**TASK STATEMENT**
Look for the string "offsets" in the listing. Copy each line that has it.

**TASK DATA**
# # # #

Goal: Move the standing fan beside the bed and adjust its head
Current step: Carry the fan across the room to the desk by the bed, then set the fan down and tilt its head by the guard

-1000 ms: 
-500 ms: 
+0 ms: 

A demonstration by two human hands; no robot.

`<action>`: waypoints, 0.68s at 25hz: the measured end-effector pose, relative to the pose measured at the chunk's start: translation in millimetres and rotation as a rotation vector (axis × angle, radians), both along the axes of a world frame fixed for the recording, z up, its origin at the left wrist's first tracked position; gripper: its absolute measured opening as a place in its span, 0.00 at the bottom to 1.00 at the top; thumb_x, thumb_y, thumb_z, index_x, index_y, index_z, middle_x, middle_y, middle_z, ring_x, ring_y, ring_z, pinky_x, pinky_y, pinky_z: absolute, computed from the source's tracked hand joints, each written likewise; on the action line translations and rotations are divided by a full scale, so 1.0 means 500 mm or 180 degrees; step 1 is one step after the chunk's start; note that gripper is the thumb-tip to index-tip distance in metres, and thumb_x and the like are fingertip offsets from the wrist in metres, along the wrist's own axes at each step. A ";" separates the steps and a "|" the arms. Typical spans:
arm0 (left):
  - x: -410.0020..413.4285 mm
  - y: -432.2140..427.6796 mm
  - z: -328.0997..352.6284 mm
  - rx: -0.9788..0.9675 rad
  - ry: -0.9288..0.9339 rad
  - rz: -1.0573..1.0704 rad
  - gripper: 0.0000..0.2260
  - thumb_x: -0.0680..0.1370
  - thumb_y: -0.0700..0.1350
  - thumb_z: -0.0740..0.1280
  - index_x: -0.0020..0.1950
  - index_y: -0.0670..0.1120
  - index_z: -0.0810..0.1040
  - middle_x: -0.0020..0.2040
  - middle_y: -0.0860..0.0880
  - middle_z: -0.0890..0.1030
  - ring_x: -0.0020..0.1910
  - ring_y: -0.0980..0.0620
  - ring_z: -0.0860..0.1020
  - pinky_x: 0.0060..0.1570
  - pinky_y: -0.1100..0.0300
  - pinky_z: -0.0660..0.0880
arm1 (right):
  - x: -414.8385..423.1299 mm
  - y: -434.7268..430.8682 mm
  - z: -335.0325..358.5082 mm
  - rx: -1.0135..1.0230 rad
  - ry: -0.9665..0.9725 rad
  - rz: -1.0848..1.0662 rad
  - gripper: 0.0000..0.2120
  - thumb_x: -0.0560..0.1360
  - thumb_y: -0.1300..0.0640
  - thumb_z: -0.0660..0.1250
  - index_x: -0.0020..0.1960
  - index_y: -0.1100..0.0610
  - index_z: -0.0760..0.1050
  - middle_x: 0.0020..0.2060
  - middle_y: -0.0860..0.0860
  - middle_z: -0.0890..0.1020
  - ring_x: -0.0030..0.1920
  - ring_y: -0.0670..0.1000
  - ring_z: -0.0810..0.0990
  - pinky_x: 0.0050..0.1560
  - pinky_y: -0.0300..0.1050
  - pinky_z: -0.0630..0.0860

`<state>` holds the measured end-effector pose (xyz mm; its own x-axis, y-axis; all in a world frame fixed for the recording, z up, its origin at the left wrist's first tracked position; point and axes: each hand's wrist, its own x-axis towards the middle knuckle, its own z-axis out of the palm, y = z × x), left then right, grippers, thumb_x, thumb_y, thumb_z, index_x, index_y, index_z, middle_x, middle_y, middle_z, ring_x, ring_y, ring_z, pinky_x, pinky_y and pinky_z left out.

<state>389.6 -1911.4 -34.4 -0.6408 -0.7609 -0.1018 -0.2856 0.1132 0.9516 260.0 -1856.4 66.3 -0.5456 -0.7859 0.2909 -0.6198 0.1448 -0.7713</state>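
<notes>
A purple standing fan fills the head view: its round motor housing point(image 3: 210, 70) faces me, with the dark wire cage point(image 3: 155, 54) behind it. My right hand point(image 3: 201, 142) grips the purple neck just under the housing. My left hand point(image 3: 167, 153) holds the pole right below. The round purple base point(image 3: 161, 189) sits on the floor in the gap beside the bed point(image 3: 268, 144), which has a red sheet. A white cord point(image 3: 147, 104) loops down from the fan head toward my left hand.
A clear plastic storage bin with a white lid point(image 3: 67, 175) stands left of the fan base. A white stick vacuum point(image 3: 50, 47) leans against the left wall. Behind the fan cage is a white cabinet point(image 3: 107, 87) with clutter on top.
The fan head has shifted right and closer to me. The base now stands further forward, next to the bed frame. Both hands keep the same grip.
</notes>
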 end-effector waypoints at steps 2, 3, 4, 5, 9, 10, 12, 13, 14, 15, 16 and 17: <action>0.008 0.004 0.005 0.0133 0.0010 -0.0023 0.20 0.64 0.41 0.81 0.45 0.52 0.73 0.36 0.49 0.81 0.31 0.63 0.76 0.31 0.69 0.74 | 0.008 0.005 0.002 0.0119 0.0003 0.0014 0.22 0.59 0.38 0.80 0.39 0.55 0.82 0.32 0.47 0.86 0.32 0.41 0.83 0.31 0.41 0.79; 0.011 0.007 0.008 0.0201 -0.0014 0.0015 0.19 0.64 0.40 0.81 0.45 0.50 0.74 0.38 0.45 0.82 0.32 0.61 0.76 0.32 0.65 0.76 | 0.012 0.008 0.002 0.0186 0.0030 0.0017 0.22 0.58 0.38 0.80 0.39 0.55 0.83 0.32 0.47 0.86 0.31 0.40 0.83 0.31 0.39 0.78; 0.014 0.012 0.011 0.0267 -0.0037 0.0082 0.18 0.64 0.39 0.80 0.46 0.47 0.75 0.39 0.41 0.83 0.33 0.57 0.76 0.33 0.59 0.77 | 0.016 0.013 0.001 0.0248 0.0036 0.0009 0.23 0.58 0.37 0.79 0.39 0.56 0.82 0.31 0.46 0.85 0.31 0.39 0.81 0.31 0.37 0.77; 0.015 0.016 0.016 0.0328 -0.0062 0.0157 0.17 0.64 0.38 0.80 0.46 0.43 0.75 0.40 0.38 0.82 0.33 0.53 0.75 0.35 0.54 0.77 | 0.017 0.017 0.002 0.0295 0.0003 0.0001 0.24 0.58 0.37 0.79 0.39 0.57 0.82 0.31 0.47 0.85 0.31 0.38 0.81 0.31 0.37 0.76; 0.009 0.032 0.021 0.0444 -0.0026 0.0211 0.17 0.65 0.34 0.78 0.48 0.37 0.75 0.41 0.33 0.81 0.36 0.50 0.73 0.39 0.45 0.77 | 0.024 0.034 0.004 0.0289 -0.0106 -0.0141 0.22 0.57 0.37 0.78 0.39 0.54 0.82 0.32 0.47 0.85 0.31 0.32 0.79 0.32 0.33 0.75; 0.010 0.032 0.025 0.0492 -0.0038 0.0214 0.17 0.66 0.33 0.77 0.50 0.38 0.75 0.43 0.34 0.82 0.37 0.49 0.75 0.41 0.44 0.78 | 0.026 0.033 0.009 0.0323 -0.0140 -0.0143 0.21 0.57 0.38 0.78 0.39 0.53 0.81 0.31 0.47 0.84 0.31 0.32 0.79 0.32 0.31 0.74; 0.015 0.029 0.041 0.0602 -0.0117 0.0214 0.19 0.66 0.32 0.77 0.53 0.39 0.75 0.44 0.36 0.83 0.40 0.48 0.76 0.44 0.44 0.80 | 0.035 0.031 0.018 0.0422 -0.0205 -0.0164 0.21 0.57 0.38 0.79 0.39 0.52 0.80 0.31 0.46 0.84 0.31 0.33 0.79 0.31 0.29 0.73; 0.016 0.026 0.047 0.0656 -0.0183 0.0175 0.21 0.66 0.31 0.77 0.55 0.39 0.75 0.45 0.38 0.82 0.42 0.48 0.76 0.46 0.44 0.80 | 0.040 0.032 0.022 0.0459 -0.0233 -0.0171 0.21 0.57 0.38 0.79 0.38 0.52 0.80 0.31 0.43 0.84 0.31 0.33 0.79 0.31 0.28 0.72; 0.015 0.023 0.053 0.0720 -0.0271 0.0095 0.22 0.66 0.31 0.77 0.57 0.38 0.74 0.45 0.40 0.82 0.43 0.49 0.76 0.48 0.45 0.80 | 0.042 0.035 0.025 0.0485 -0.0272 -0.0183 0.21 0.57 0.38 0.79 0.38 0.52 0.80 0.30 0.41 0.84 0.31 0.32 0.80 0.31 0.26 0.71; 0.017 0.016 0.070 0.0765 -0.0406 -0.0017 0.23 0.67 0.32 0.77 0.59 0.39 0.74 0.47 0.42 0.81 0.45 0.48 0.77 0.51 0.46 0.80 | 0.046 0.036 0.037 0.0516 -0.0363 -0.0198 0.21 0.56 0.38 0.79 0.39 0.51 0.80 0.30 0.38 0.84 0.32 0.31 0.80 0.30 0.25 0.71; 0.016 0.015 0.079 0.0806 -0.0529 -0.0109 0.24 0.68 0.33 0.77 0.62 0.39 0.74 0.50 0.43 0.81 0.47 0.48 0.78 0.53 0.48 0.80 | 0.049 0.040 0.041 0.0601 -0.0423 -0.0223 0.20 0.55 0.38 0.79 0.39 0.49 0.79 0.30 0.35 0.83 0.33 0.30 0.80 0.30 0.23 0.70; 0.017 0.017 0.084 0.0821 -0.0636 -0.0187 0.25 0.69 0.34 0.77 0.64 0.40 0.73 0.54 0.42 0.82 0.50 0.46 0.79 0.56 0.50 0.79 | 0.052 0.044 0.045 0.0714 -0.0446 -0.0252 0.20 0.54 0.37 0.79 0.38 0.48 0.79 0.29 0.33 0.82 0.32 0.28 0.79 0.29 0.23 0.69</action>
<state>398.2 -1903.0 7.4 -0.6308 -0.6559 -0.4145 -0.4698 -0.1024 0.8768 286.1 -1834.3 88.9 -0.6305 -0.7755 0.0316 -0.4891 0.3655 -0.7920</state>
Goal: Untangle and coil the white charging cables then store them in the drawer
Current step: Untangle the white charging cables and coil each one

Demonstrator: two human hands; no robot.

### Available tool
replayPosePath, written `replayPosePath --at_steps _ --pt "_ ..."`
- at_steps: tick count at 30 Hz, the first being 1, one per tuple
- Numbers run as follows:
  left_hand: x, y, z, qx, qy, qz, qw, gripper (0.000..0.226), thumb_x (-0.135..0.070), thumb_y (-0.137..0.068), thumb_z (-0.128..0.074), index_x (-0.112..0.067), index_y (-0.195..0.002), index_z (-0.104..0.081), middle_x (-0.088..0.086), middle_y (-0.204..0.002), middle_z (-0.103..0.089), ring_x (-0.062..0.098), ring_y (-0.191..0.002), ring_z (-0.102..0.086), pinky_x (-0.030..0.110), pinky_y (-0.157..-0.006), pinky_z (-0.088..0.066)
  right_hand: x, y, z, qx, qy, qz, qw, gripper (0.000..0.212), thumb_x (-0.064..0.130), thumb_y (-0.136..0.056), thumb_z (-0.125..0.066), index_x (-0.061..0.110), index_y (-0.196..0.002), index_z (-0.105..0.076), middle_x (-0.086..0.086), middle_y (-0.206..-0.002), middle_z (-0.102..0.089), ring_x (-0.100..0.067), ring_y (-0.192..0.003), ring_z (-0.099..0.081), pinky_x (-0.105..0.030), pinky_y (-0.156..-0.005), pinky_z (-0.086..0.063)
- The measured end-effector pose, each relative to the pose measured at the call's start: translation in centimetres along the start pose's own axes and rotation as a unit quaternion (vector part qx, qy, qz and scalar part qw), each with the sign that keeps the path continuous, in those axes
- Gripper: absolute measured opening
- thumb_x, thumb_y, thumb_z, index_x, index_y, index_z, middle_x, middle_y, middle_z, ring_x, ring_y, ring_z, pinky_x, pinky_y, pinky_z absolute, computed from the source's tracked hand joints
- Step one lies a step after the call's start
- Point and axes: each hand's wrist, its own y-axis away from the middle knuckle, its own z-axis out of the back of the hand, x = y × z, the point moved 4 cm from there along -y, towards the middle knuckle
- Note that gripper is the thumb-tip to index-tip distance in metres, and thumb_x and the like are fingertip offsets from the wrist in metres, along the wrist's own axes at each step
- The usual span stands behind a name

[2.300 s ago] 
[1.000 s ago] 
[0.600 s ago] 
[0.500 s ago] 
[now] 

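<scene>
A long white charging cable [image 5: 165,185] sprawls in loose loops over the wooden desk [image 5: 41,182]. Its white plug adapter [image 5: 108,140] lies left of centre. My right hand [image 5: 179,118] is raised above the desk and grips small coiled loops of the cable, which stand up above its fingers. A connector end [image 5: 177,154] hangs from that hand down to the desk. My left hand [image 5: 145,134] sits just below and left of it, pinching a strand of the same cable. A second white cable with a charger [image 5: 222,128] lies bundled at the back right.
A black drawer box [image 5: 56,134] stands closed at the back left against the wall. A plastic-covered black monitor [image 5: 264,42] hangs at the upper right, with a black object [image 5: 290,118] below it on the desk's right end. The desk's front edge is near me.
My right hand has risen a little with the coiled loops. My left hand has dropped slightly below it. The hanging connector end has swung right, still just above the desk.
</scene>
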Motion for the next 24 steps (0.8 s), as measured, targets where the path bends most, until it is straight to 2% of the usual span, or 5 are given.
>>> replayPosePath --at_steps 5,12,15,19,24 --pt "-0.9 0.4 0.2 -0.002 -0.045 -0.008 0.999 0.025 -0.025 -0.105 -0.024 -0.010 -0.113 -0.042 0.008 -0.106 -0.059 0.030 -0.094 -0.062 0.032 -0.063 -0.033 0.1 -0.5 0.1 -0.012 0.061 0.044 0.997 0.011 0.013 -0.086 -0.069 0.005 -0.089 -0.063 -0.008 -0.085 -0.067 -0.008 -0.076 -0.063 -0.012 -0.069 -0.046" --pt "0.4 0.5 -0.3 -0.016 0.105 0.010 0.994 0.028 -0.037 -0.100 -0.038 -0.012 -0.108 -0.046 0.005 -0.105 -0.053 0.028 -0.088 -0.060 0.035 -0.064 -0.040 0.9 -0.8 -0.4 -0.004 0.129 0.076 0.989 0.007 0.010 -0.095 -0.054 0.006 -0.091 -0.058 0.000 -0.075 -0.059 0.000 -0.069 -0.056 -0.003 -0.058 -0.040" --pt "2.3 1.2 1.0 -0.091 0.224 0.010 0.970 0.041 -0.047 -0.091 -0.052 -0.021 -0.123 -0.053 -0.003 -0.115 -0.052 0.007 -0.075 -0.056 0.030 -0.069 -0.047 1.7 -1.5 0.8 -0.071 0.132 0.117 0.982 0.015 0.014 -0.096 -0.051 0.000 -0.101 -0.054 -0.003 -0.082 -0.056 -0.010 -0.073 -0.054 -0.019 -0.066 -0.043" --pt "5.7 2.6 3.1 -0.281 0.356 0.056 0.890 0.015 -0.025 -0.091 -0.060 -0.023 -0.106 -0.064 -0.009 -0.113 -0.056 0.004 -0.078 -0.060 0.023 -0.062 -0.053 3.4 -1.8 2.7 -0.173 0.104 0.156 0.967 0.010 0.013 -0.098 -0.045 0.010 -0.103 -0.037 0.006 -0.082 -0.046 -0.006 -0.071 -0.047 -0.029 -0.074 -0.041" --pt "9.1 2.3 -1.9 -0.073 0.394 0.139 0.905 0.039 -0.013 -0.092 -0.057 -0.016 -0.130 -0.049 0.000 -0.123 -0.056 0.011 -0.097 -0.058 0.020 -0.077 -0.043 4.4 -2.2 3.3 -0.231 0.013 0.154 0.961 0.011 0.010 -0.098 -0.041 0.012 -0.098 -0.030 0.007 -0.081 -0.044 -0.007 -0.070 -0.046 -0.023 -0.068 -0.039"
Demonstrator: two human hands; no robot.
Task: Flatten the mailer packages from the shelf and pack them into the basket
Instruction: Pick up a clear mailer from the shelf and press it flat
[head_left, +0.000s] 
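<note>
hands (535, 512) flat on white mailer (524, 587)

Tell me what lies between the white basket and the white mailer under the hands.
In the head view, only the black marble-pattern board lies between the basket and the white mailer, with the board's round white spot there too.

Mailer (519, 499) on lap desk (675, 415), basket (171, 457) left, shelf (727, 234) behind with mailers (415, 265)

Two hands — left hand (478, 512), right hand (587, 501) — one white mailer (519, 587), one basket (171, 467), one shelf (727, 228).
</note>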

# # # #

**EXERCISE SOLUTION**
`<action>`: waypoints, 0.68s at 25hz: the measured end-effector pose, relative to the pose measured at the chunk's start: translation in millimetres and rotation as a rotation vector (axis × angle, radians), both along the axes of a world frame fixed for the recording, z up, its origin at the left wrist's first tracked position; gripper: its absolute measured opening as a place in its span, 0.00 at the bottom to 1.00 at the top; thumb_x, thumb_y, thumb_z, index_x, index_y, index_z, middle_x, middle_y, middle_z, ring_x, ring_y, ring_z, pinky_x, pinky_y, pinky_z: absolute, computed from the source's tracked hand joints, each written likewise; on the action line translations and rotations are divided by a full scale, so 1.0 means 500 mm or 180 degrees; step 1 is one step after the chunk's start; note that gripper is the thumb-tip to index-tip distance in metres, and thumb_x and the like are fingertip offsets from the wrist in metres, along the wrist's own axes at each step. A ";" separates the steps and a "|" the arms. Typical spans:
- Note that gripper is the thumb-tip to index-tip distance in metres, and thumb_x and the like are fingertip offsets from the wrist in metres, along the wrist's own axes at each step

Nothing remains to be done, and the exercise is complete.